— TASK REQUIREMENTS —
Search the listing below for the word "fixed" and return each line that contains it.

— RECORDED INFORMATION —
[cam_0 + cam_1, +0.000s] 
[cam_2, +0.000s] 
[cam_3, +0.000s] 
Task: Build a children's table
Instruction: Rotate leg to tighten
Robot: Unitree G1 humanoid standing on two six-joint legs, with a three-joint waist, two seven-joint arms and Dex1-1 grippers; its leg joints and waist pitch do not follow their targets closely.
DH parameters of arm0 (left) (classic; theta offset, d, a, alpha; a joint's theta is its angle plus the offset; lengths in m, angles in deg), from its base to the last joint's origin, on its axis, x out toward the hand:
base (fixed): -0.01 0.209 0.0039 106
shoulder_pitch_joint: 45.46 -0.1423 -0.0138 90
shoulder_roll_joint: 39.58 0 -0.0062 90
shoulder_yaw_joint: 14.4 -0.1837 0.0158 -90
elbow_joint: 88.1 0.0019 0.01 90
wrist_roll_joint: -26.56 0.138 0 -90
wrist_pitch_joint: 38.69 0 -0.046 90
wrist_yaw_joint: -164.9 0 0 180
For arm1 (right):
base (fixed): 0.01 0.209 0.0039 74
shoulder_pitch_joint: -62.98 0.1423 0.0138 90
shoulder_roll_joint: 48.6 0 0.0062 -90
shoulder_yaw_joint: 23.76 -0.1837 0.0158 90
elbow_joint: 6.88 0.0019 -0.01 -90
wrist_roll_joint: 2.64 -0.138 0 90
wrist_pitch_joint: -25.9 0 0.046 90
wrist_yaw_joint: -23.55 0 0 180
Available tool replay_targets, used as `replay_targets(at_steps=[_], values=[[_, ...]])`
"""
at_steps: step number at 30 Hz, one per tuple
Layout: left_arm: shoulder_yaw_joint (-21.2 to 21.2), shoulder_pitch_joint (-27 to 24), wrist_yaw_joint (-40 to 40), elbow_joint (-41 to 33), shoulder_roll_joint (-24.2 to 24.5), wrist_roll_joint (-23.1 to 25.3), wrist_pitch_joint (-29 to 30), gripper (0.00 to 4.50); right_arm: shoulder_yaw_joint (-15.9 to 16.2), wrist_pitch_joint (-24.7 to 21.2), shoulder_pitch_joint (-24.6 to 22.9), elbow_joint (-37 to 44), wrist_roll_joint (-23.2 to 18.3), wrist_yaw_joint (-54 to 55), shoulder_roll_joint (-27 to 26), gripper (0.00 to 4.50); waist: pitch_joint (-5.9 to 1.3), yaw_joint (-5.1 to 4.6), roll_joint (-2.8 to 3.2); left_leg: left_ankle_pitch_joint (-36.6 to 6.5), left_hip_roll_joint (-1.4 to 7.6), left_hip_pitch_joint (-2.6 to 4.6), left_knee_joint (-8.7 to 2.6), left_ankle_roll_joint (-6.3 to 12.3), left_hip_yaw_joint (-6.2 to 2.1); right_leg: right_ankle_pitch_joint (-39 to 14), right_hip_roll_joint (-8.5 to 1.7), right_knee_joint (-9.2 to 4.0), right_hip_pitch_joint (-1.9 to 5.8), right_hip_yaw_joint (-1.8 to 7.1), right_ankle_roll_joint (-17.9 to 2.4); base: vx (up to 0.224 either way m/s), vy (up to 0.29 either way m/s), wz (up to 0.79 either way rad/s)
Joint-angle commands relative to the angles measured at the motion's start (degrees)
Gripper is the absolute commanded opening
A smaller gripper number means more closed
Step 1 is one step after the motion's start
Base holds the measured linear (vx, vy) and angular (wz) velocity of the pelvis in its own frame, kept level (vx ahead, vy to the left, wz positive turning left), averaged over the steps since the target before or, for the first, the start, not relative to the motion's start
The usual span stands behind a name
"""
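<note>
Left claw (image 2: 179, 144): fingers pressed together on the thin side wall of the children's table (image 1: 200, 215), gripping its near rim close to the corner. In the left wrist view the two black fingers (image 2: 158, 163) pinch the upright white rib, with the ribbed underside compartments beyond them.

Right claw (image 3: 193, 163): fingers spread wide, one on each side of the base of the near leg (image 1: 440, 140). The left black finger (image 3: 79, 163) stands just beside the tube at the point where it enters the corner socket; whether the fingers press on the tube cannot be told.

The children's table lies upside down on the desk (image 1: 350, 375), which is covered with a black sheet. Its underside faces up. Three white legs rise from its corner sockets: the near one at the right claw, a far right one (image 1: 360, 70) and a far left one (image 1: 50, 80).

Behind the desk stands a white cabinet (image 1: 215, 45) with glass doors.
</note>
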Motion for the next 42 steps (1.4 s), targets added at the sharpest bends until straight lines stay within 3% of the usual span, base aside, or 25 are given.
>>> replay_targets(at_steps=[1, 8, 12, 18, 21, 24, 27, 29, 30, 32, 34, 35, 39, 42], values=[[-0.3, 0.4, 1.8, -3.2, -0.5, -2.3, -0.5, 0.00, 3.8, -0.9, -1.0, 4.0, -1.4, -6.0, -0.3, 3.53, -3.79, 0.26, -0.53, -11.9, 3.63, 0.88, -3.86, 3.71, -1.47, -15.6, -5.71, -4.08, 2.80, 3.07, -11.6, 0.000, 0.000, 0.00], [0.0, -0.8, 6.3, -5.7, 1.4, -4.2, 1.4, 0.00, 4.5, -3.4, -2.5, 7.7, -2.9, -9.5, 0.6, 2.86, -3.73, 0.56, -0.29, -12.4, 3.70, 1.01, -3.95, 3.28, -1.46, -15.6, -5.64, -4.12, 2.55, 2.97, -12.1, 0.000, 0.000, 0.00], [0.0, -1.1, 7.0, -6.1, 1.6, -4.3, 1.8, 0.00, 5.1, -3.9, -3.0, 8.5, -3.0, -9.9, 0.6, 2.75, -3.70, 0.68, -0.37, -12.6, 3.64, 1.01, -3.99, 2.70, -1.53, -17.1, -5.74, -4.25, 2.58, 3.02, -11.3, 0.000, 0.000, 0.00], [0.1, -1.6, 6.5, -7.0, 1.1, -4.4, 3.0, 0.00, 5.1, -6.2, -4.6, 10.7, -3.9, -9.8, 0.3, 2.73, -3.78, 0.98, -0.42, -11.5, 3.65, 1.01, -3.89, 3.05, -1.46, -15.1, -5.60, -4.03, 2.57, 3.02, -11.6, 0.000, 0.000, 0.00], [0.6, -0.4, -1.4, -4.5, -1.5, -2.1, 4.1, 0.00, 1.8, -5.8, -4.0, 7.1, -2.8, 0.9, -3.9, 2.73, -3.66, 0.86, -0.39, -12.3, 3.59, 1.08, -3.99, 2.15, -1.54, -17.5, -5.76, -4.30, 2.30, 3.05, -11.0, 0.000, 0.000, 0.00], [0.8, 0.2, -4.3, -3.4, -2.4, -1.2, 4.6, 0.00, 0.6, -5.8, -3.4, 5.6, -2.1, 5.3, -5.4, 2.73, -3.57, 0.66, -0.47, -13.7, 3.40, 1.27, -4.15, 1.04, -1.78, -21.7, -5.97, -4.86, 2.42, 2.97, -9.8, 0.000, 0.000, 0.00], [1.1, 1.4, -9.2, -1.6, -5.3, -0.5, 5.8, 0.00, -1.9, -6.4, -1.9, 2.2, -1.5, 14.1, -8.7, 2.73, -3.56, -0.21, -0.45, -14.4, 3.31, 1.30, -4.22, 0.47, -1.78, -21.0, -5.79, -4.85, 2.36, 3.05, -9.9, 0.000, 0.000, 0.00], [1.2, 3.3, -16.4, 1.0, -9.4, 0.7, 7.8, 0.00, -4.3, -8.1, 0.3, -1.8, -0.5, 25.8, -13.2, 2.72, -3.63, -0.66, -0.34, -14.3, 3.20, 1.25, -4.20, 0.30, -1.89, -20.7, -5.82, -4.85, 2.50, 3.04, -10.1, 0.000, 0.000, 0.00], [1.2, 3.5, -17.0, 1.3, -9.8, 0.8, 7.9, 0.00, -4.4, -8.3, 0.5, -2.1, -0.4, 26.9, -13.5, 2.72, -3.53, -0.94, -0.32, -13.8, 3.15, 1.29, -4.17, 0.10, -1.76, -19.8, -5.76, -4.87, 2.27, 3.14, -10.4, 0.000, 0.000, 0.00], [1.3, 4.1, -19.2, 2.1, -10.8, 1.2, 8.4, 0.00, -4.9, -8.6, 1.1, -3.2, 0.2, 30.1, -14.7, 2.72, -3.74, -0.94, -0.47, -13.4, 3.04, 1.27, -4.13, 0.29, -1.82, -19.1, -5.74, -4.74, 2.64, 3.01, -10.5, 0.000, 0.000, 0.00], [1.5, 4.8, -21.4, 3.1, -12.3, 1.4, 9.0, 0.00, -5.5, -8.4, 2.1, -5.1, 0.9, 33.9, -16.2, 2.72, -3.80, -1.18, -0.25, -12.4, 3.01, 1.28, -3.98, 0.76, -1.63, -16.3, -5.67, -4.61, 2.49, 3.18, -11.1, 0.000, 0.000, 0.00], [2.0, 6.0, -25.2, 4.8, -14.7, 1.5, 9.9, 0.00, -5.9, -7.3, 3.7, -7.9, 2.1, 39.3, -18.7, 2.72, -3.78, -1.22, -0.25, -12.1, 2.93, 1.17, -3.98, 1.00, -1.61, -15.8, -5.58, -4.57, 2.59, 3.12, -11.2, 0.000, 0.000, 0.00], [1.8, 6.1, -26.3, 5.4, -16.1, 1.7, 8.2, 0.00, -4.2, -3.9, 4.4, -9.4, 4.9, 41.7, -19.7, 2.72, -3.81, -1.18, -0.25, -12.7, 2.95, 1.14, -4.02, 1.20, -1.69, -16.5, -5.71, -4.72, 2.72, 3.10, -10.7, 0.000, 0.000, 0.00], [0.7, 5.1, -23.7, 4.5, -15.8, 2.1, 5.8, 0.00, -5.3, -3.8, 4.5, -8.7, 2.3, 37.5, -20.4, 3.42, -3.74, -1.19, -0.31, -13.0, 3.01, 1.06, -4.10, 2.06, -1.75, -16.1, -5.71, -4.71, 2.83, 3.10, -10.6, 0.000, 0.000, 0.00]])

— EXPECTED ANSWER —
base (fixed): -0.01 0.209 0.0039 106
base (fixed): 0.01 0.209 0.0039 74

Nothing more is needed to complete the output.